In 2008, Jessie -- who was then 18 years old -- was near death in a coma. The pharmacy mistakenly filled an oxycodone hydrochloride pain medication 20 times the dose prescribed by his doctor. Though the overdose fried his brain and left him paralyzed, Jessie today is alive and amazingly alert.
He's had a few years now to mend physically and psychologically.
"Well, I've forgiven. Better to forgive than live in a world of hate," he said from his own apartment in Draper.
Jessie's mother, Laurie, said, "As bad as it was, as horrifying as it was, I never gave up hope."
As an avid ‘Star Wars' fan and collector, Jessie quotes the words of the character Yoda: "Do or do not, there is NO try." And that's exactly the philosophy he follows, pushing the envelope every day.
Three years later, this young man now has his own digs connected to his parents' home -- a place Jessie calls "his own crib."
Though the Scotts can't talk about a court ordered settlement with Walmart, they're satisfied with resources available to their son.

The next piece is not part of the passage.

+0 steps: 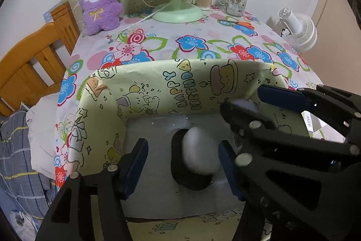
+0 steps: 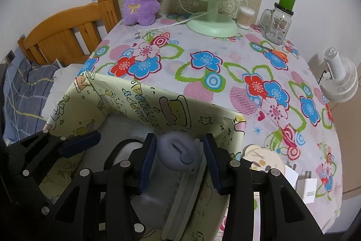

In Jessie's apartment, there's an elaborate rail system allowing those who help to lift and transport him from room to room. At an indoor swimming pool down the hall, the rail lowers him into the water where he can swim his own way, doing doggy paddles with his arms and hands. He has his own elevator between floors.
Jessie has made amazing strides in the years since the incident. He raises his arms, pulls his body from side to side, holds his head upright, plays video games, wiggles toes, slides the legs together and, with an outward push, even kicks.
Though daunting, the dream remains.
"I've always said he's going to walk again," Laurie told KSL. "Even when he was in a coma, I believed he would walk again."
It's hard to believe that might still happen, but Jessie never gives up hope. "Every step I take gets me closer to walking," he said.